“Compassion is knowing our darkness well enough that we can sit with others in the dark (without trying to flip on the light).” ~Brené Brown
I was asked by a journalist the other day why we were doing the Axel Project Bicycle Classic. The simple answer is that we love cycling, we live in a beautiful place for a ride, and we need a major fundraiser. What I didn’t explain (but maybe should have) is that cycling is an outlet for compassion and learning to live with suffering.
Cyclists know darkness well. To sit in silence with only your breath as you ascend a climb or to ride beside your teammate or friend in silence as they suffer. Sometimes it’s knowing when to stay silent so that you both can soak up the moment or just be okay with the major pain occurring. Not trying to deny it, not ruining it with small talk, just being.
This summer I had a chance to ride behind George Hincapie while my son road next to him for 12 miles and about 1,000 feet of climbing. It took about an hour and there was little chit chat. Kalden was focused, serious and he knew this was a rare opportunity.
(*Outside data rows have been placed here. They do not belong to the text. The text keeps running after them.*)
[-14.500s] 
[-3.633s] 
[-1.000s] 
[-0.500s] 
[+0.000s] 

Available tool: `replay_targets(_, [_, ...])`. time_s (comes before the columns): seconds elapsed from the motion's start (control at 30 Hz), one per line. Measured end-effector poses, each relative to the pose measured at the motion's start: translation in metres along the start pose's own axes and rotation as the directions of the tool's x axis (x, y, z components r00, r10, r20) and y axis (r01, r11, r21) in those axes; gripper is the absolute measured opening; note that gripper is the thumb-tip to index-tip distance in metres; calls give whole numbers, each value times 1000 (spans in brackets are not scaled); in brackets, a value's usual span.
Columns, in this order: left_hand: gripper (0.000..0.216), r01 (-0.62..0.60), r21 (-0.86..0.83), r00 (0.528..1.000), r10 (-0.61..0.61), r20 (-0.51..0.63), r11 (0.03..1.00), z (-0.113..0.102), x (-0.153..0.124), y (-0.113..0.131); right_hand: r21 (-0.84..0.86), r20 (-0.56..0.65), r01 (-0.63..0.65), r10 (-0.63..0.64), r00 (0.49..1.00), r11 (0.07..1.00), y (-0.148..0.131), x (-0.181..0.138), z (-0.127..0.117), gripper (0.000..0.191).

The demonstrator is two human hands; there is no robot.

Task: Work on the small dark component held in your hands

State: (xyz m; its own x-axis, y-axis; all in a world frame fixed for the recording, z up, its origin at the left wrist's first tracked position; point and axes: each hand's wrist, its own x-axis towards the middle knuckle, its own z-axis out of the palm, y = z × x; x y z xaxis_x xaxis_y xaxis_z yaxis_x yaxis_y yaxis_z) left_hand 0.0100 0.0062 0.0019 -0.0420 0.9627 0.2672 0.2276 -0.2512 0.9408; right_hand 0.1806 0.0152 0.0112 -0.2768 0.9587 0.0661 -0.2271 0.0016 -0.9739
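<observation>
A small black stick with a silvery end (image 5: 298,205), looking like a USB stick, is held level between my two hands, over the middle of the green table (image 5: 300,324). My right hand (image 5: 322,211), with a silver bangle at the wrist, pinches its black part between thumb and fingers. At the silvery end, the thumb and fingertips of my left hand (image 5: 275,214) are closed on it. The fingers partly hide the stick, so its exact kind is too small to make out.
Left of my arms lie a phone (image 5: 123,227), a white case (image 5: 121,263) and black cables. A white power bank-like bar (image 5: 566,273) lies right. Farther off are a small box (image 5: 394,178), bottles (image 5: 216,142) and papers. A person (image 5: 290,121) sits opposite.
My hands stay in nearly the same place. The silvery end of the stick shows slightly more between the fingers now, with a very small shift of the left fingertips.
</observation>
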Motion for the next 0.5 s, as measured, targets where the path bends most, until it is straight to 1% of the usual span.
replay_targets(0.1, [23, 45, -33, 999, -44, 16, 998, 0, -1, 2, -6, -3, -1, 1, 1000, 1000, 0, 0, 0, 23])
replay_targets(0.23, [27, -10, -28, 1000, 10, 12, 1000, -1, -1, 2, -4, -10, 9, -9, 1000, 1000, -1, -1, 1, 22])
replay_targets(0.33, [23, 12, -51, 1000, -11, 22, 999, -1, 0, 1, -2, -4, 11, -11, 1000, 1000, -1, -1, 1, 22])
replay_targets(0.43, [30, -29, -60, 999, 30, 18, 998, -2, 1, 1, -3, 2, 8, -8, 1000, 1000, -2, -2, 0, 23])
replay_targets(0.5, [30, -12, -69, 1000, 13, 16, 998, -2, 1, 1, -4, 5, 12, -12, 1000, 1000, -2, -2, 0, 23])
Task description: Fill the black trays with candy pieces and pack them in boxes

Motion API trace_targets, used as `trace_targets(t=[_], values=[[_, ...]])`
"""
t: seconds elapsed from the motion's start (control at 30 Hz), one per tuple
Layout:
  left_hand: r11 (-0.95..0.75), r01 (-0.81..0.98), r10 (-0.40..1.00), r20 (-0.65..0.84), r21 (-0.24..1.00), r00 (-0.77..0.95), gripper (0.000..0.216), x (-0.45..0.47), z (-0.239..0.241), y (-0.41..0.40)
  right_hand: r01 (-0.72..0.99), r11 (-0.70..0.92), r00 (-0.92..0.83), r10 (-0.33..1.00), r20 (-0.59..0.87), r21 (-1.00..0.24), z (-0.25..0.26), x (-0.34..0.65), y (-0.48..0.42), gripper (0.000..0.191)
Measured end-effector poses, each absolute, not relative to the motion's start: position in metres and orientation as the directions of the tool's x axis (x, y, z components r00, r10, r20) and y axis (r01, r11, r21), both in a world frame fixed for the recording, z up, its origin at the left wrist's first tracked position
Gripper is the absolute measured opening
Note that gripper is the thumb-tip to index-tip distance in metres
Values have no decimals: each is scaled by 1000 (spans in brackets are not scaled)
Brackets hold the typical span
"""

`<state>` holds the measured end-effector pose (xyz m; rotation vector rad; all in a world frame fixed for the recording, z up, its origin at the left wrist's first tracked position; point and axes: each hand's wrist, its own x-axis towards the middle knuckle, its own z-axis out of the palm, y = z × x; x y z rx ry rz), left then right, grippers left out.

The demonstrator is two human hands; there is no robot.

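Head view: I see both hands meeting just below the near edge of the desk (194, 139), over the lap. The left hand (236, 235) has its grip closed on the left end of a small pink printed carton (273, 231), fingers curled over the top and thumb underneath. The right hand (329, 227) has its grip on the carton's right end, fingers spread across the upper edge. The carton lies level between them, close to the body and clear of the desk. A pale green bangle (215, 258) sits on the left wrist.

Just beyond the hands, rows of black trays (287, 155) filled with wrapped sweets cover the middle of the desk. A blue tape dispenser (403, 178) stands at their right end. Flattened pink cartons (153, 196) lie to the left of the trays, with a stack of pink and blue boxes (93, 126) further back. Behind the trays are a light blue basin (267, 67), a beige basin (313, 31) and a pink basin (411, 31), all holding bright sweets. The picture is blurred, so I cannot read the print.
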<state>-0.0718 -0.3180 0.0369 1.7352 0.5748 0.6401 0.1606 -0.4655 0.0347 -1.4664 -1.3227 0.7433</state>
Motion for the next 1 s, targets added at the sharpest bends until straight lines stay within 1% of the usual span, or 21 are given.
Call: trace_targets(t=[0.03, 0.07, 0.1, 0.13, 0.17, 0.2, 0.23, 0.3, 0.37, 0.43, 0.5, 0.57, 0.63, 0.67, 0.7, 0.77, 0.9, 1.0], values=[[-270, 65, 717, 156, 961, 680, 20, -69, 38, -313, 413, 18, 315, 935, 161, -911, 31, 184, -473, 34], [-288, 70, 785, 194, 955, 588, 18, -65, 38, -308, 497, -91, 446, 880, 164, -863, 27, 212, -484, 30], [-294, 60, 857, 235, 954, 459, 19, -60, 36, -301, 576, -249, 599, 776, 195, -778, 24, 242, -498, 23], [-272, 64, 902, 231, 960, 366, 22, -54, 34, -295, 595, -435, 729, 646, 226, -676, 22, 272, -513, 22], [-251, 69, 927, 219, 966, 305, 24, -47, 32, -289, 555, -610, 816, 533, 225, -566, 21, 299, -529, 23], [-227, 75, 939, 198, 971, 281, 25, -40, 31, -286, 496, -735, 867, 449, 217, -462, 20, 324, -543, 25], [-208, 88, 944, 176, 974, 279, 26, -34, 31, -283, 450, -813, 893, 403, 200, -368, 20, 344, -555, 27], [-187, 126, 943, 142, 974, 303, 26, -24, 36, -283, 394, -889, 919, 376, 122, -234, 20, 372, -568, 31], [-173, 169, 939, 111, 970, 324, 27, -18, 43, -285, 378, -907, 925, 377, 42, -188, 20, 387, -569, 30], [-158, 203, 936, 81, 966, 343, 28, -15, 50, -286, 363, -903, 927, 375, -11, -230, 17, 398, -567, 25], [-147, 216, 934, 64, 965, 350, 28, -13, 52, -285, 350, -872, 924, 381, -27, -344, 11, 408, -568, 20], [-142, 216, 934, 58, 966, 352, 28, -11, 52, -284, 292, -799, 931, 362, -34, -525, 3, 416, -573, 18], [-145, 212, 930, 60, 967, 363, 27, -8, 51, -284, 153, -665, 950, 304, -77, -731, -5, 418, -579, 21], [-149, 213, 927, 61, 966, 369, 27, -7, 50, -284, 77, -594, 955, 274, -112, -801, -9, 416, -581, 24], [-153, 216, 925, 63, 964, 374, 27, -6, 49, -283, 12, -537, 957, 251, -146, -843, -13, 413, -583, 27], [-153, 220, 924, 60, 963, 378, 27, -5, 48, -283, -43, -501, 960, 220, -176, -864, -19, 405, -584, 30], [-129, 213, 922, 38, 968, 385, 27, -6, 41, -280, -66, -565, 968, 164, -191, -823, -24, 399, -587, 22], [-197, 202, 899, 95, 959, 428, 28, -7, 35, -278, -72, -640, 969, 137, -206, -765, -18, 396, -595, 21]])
While I’m not certain what George was thinking I know he didn’t try to lighten up the mood with fake small talk and he never tried to drop back and talk with the adults. He rode next to Kalden in complete solidarity and support offering tips and encouragement when needed.
As cyclists we know that to get better we need to do the hard work, step into the pain cave, ride with the ‘darkness.’
The same goes with grief, we can’t flip on the light for ourselves or others too quick. We need people that will just sit next to us during our pain and know when to be silent. To be present without trying to take away, numb, or fix anything.
So don’t be afraid to go along on the ride with others. It’s hard to step into someone else’s grief, suffering, or pain but you are certain to find your own resilience there.